During the 26-year period new treatment regimens were adopted after advances in the field, including cisplatin- and paclitaxel-based chemotherapy and more radical surgery. The effects of storage of the specimens on glycodelin expression and the impact of new treatments on disease survival were addressed by dividing the material into two temporally successive groups according to diagnosis, the first group including 230 patients treated in 1964–1988 and the remaining group including 230 subsequent patients treated in 1988–1999. Cisplatin became available in late 1979, and the material was also analyzed with respect to the period before (n = 113) and after cisplatin (n = 347). Furthermore, results for the patients treated before paclitaxel, until 1996 (n = 363), and those treated with paclitaxel (n = 97), were compared with each other. Treatment modalities or socioeconomic status did not affect selection of the patients because, according to the National Health Care Policy, all of the patients were treated at public hospitals of the Helsinki University Central Hospital catchment area at a nominal charge per day, irrespective of the mode of treatment, and all those with adequate records and archival tumor specimens were included in the study.

The samples were obtained at primary surgery before chemotherapy or other treatment. Histopathological grading and clinical staging were done for all of the tumors according to established criteria (Table 1) . Disease-specific survival time was calculated from the date of histologically verified diagnosis to death from ovarian carcinoma.
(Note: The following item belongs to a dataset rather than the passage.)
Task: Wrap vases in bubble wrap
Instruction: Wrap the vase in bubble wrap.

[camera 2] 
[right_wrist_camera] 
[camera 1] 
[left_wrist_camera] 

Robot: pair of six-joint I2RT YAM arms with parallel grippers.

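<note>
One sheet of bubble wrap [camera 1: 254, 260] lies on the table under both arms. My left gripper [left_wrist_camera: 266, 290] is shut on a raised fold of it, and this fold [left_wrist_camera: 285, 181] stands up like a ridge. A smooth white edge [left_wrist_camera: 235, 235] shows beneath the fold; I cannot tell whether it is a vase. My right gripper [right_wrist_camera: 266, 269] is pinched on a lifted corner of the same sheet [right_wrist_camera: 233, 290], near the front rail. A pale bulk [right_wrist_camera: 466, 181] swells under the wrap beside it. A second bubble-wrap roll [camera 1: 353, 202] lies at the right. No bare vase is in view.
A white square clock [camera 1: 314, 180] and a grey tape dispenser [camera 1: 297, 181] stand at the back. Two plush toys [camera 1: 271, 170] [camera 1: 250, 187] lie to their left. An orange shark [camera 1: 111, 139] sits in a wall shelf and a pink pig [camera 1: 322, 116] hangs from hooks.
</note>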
The patients who had died from intercurrent causes or who were lost to follow-up were censored. The median survival time of the patients was 4.9 years.

Immunohistochemistry
Glycodelin.
The immunohistochemical analyses of glycodelin were carried out in Helsinki by using the immunoperoxidase method (26) . Briefly, 5-µm-thick sections were cut from each array block, deparaffinized, rehydrated, and subjected to microwave heat treatment to enhance immunoreactivity. Rabbit (no. 1) antiglycodelin IgG was used as the first antibody (2.5 µg/ml), and preimmune IgG from the same rabbit was used as a negative control. The second antibody was biotinylated porcine antirabbit immunoglobulin (DAKO A/S, Glostrup, Denmark). Immunostaining was carried out with the use of Vectastain ABC kit (Vector Laboratories, Burlingame, CA), and with 3-amino-9-ethylcarbazole as a substrate. The sections were counterstained with hematoxylin. Specificity of staining was also controlled by absorbing the glycodelin antibody with purified glycodelin (16 µg/ml, overnight at +4°C). No staining was observed in the control experiments.
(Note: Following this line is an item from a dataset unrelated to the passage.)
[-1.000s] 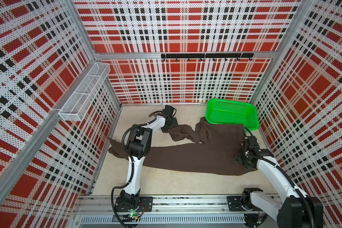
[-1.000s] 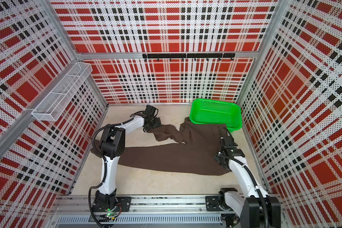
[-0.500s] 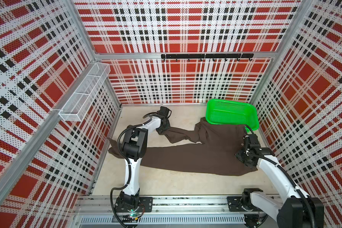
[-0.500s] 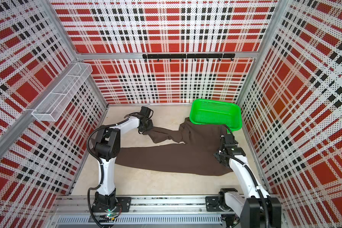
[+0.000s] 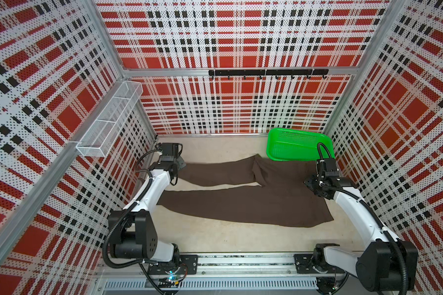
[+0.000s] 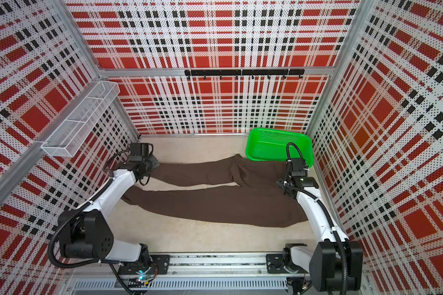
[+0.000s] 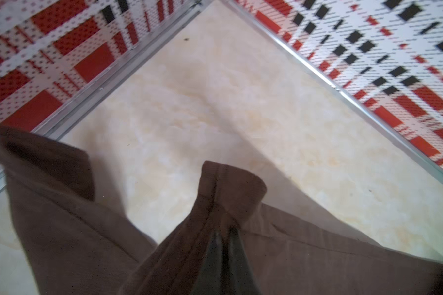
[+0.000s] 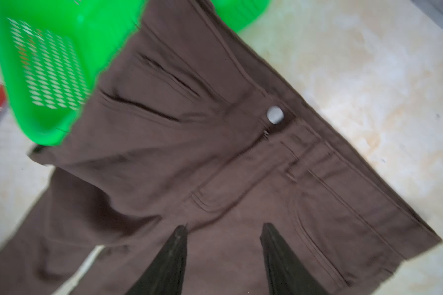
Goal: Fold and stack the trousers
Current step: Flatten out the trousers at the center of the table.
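The trousers (image 5: 241, 204) are clamped at ten o'clock by the left gripper (image 7: 221, 242). The right gripper (image 8: 224, 227) is seen spread apart only in its wrist view.

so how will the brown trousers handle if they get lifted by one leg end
Probably floppy: the hem bunches and folds where the left claw pinches the trousers. Likely to trail behind rather than lift whole, since both legs lie long and flat on the table. Might nudge the green basket, which the waist lies against.
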Motion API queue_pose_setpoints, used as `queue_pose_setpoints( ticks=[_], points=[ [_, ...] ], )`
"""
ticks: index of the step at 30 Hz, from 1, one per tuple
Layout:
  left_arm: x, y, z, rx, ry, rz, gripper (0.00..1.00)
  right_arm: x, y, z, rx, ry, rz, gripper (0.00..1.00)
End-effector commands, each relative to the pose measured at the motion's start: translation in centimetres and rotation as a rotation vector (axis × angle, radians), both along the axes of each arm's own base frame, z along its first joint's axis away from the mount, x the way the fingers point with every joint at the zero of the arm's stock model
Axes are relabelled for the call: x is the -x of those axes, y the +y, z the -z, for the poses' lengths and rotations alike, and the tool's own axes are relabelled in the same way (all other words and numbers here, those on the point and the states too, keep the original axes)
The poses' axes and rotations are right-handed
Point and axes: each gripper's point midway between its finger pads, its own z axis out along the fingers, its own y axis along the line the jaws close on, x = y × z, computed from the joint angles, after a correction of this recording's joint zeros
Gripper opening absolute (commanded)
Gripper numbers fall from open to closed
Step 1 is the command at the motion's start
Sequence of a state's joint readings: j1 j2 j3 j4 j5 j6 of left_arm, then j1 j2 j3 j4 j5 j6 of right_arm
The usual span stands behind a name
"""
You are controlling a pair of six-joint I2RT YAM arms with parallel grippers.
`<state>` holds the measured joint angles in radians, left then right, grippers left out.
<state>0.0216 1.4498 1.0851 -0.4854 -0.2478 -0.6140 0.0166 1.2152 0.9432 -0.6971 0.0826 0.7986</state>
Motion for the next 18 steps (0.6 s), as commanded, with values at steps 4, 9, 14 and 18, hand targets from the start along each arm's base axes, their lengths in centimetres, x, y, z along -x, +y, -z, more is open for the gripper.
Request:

Glycodelin staining was first scored from 0 to 2 (0, no staining; 1, weak staining; 2, strong staining). For additional statistical analyses, the material was divided into two groups, glycodelin-positive and glycodelin-negative.

PRs.
The immunohistochemical analyses of PRA³ and PRB were carried out at Dr. Jan-Åke Gustafsson’s laboratory in Stockholm. Primary antibodies, generated in mice, were purchased from Novocastra (Newcastle upon Tyne, United Kingdom). PGR-312 antibody recognizes PRA, and PGR-AB-SAN27 antibody recognizes PRB (27) .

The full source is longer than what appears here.